What I imbibed for survival would make me an alcoholic anywhere else. I return
to the café, drink a suco, and check my plane-ticket. Tomorrow and tomorrow.
I
ask the café owner about the River of Doubt, and discovered it is now called
Rio Roosevelt, and very much on the map. This tributary of the Amazon used to
attract rich American tourists on the Rain-forest run, ‘until several died of
some fever, or were eaten by the Indians’. He isn’t quite sure, but wouldn’t be
recommending it on foot. It would take a week. I didn’t feel burdened with his
discouragement. It was a relief.
***********
At
the airport custom guards discovered ‘irregularities’ in my papers (a sweat-smudged
date of birth). I know what to do as Pedrinho’s alter ego. Dollars change hands
and all is well. I’m learning on the hoof the ways of jeito, getting by
with guile.
The
thrill of achieving a bribe has worn off. ‘Pay up and don’t overestimate what’s
needed, like most Europeans’, Pedrinho councils. ‘The art in the transaction is
in the nonchalance. Understanding is swift, acceptance casual. The same
impassive official - standard moustache, potbelly buttoned in - receives his
rightful payoff. Notes disappear up his nose, and he waves you on. Nobody is
made seriously rich. Rather than resenting sliding good money into a greasy
palm, regard it as a tip. The acceptable amount is what’s in the left-hand
pocket, ready to roll.’ Reasonable enough, but funds dwindle, and with it fears
of real corruption.
I’m
a naive European with ethical notions of what should or should not be in South
America. ‘Brazil is a poor country. Rich tourists must pay their way’. I hear
this often enough. But what about the Brazilian rich? The five percent.

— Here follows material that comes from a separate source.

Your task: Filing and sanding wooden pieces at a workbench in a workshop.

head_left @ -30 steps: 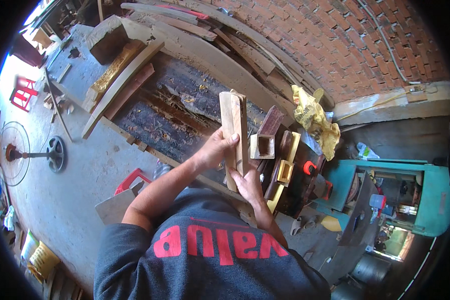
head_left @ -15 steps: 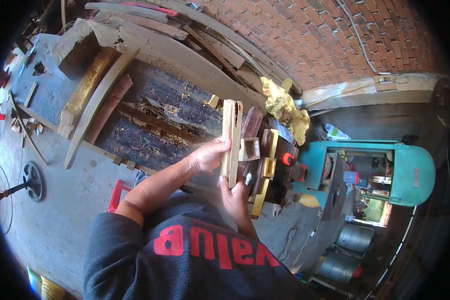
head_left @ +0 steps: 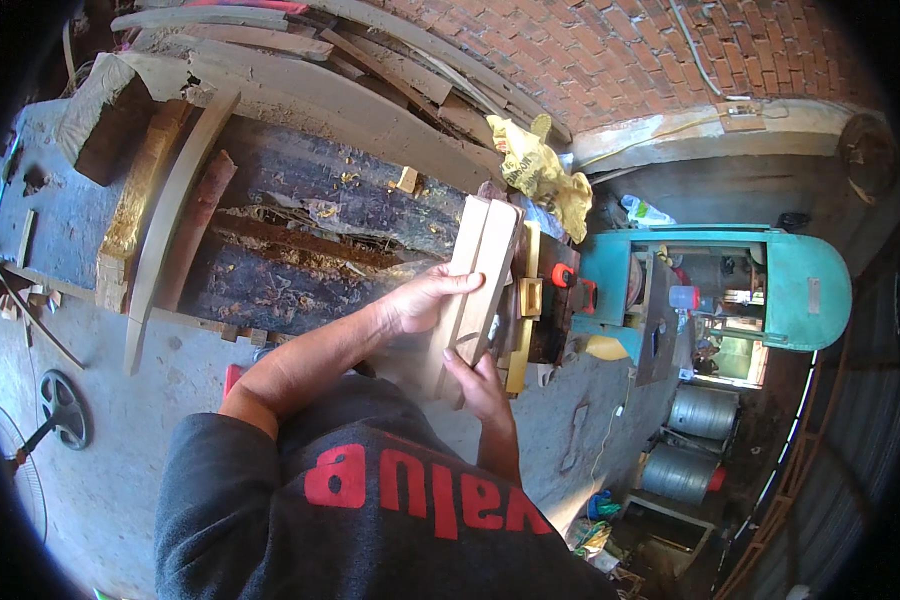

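Note:
Two pale wooden bars (head_left: 485, 265) lie side by side in my hands, tilted with their far ends to the right. My left hand (head_left: 428, 300) is closed around their left side about midway, its thumb across the top. Lower down, my right hand (head_left: 482, 388) grips the bars near their close end, thumb on top and fingers mostly hidden. Below and beyond them is the bench with a dark, rough, split wooden top (head_left: 300, 190). Just right of the bars lies a yellow wooden piece (head_left: 531, 298) with a small box-shaped part.
A curved board (head_left: 175, 220) and a thick wood block (head_left: 105, 120) rest on the bench's left. Orange-and-black tools (head_left: 564, 275) and a crumpled yellow bag (head_left: 535, 165) are to the right. Beyond stands a turquoise machine (head_left: 810, 290). A fan (head_left: 63, 410) is at far left.
Both hands have turned and tilted the wooden bars, so their broader, smooth faces now show. The whole view has shifted, and the surroundings appear farther left and higher.

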`<action>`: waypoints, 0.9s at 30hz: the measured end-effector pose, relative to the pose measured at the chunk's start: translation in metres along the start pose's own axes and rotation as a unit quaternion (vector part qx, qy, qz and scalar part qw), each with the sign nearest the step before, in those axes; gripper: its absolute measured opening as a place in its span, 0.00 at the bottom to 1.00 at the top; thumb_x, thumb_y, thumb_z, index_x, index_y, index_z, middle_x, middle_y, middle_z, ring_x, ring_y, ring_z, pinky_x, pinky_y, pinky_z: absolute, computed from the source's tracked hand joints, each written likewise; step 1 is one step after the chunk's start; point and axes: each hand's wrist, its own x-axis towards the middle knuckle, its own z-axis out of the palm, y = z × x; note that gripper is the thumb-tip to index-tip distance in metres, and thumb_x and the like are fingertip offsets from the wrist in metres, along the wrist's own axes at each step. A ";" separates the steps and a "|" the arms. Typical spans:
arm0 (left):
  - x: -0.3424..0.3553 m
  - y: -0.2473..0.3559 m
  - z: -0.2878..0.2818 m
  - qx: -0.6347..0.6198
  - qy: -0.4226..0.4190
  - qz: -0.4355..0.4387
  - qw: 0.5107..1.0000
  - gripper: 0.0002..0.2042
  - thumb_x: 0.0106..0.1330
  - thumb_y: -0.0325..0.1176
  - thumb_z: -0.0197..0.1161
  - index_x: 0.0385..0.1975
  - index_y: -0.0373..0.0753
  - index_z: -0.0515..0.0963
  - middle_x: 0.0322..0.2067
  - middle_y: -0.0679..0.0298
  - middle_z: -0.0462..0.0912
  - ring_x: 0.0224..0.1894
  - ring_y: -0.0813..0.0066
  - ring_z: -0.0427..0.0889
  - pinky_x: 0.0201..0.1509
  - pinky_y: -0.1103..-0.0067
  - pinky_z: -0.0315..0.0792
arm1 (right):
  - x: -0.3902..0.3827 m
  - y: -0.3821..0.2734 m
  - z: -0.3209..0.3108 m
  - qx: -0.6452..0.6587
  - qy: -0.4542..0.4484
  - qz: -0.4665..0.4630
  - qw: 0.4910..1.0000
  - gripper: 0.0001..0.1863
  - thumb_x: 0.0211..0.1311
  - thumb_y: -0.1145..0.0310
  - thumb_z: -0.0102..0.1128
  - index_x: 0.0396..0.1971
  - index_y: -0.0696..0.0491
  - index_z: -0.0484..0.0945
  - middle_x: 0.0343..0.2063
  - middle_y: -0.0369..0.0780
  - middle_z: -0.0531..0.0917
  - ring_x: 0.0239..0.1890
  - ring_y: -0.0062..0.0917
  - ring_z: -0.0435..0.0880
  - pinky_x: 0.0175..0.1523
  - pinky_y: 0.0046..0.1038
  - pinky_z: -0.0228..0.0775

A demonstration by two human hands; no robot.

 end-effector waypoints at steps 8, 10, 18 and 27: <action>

Invisible, except for their private jets complicating the airspace. Then
there’s the doing-very-nicely middle-class.
Fifteen percent. They travel lightly like Pedrinho. Laugh at petty
officials, puta, and tourists who fall for their idle threats. ‘Don’t
laugh too loudly’, I want to say to him, ‘or I will challenge you to visit my
homeland. Alien moral stances work two ways. You would struggle’. Of course, I
don’t.
Ps Carlos Ghosn, the billionaire boss of
the Renault-Nissan-Mitsubishi alliance, currently under investigation for
corruption, is a son of Porto Velho.